FIG. 3 is a diagram schematically showing a manufacturing process of the semiconductor device according to the present embodiment.

FIG. 4 is a diagram schematically showing a manufacturing process of the semiconductor device according to the present embodiment.

FIG. 5 is a diagram schematically showing a manufacturing process of a semiconductor device according to a conventional example.

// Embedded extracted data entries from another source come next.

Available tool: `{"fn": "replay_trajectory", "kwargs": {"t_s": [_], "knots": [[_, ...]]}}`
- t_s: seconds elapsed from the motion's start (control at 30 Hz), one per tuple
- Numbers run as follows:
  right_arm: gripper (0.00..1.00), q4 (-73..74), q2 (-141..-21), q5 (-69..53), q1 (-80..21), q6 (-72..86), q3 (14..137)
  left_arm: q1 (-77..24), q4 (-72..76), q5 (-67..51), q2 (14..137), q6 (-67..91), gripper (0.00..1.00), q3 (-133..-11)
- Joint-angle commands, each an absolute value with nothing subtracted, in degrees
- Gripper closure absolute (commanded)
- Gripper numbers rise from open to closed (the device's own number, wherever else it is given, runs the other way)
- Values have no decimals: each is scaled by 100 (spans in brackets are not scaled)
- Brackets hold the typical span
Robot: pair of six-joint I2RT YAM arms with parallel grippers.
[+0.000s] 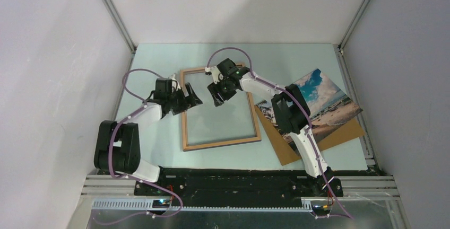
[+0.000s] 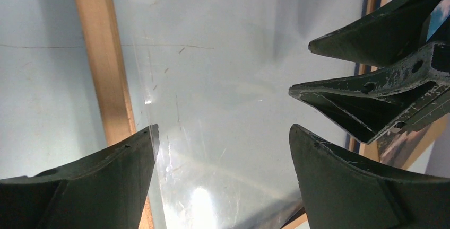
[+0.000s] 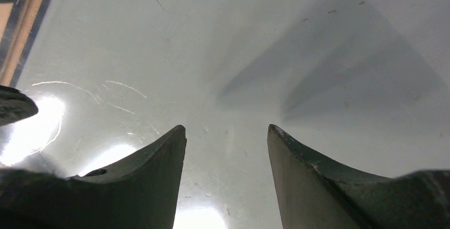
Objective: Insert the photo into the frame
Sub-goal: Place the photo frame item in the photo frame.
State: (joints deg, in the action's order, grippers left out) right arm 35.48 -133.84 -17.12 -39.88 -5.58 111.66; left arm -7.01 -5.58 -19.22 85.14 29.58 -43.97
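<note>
Lying flat at the centre of the table [image 1: 159, 59], one frame [image 1: 184, 125] is seen with its light wood-brown side up. Its longer sides run up and down the top view, slightly askew, and the clear pane is bounded by them. One photo [image 1: 323, 99] is found at the right of that view, well apart from the frame, picture side up. It is turned so that one corner points to the top of the picture, and its long edge slants from lower left to upper right. It is laid on one brown board [image 1: 286, 153], which juts out below it.

Two grippers are counted. The left gripper [image 1: 189, 99] is held over the frame's left border, its fingers spread wide apart with nothing between them. The right gripper [image 1: 217, 94] is held over the upper part of the pane, just beside the left one, likewise spread and gripping nothing.
</note>
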Motion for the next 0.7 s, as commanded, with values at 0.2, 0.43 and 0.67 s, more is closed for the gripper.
{"fn": "replay_trajectory", "kwargs": {"t_s": [0.2, 0.43, 0.67], "knots": [[38, 3489, -13329, -1687, -3968, -492, 11092, -609, -892, -1027, 7889, 2548, 2, -4639], [38, 3530, -13236, -1711, -3968, -468, 11107, -609, -967, -801, 7816, 2482, 1, -4677], [33, 3556, -12837, -1684, -3946, -424, 11118, -613, -1043, -729, 7997, 2334, 1, -4775]]}}
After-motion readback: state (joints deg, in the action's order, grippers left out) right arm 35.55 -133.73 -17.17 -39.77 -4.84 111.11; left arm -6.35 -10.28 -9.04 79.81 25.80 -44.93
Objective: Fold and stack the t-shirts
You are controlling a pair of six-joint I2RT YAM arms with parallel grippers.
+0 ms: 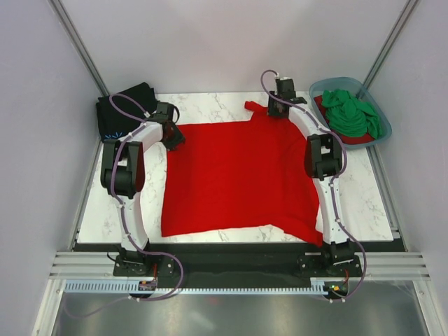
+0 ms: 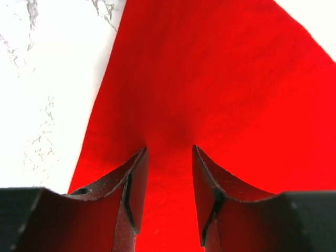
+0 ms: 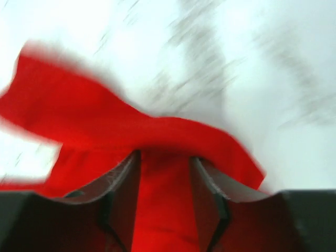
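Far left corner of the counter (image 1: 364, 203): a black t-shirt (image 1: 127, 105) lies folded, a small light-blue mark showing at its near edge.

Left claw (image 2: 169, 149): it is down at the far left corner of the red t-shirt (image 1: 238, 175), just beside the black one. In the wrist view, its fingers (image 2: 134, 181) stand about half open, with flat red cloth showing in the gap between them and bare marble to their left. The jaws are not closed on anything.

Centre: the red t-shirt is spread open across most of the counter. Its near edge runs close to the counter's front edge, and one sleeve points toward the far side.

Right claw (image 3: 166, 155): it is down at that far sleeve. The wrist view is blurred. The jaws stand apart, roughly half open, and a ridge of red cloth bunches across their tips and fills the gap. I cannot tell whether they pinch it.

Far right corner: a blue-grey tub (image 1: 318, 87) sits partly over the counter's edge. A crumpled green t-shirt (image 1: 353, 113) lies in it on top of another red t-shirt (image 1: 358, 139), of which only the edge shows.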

FIG. 6 is a diagram schematically showing a manufacturing process of a semiconductor device according to a conventional example.

[Explanation of symbols]

10 substrates 20 First interlayer insulating layer 30 First wiring layer 32 conductive layer 34 Barrier layer 40 Second interlayer insulating layer 50 Anti-reflection film 60 through holes 62 Contact layer 70 Second wiring layer 80 Mask layer 82 Protective layer 100 semiconductor devices

   ─────────────────────────────────────────────────── ─── Continued front page    F-term (reference) 5F004 BA04 BA14 BA20 CA01 DA00                       DA15 DA23 DA26 DB03 DB23                       EA22 EA28 EB01 EB03                 5F033 JJ08 JJ09 JJ11 JJ17 JJ19                       JJ31 KK08 KK11 KK14 KK18                       KK33 MM08 MM13 NN03 NN17                       PP06 PP15 PP19 PP26 QQ04                       QQ09 QQ12 QQ13 QQ15 QQ16                       QQ37 RR04 RR13 SS04 SS11                       SS15

Claims (6)

[Claims] 1. An antireflection film comprising: (a) sequentially forming an insulating layer and an antireflection film made of an organic material above a conductive layer; and (b) using a mask layer having a predetermined pattern. Etching the film and then etching the insulating layer to form a through hole; and (c) forming a contact layer in the through hole. The method for manufacturing a semiconductor device, wherein the etching of the prevention film is performed using an etching gas containing CH ₂ F ₂ gas. 2. The mask layer according to claim 1, wherein the mask layer has an opening, and in the step (b), the CH ₂ F ₂ gas chemically reacts to form an opening in the opening of the mask layer. A method of manufacturing a semiconductor device, wherein a protective film is formed on a sidewall. 3. The method of manufacturing a semiconductor device according to claim 1, further comprising forming a barrier layer on the conductive layer. 4. The method of manufacturing a semiconductor device according to claim 1, further comprising forming a film made of at least one of a titanium nitride film and a titanium film on the conductive layer. 5. The method of manufacturing a semiconductor device according to claim 3, further comprising the step of removing the barrier layer provided at the bottom of the through hole before the step (c). 6. The method according to claim 4, further comprising a step of removing the film made of at least one of the titanium nitride film and the titanium film provided at the bottom of the through hole before the step (c). Manufacturing method of semiconductor device.